Leave the pictures aside. Retype exactly the lines from the top of the data below through the one holding "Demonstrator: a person".
________
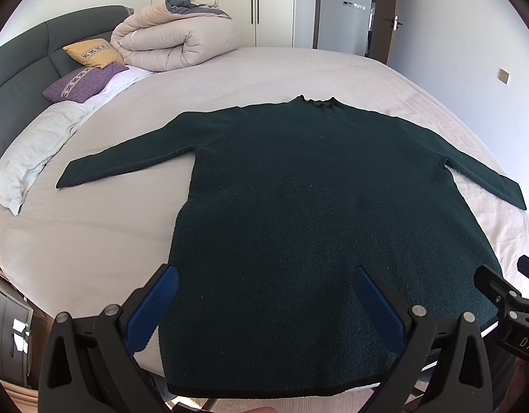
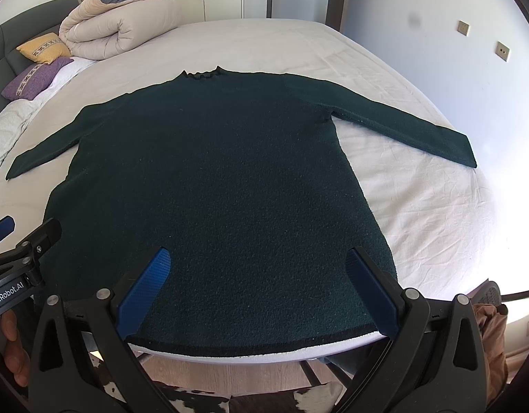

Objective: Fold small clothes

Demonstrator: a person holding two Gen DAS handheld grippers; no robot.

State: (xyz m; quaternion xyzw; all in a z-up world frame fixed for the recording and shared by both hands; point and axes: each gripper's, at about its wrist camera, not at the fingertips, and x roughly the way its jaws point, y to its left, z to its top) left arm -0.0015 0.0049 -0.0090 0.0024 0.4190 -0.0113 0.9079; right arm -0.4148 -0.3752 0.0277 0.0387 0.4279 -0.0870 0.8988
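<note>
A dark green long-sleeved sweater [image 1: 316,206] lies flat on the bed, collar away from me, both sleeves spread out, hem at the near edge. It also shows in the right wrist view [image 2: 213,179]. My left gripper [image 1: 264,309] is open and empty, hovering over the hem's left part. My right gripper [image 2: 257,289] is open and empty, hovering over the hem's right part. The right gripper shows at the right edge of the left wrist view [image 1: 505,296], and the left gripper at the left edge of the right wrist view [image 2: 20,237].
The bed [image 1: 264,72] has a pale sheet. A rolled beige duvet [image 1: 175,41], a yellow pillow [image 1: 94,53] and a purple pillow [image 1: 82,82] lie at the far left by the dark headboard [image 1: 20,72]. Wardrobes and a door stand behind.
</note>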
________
> Response box
Objective: Fold small clothes

Demonstrator: a person holding two Gen DAS handheld grippers; no robot.

Nothing more remains for this exercise.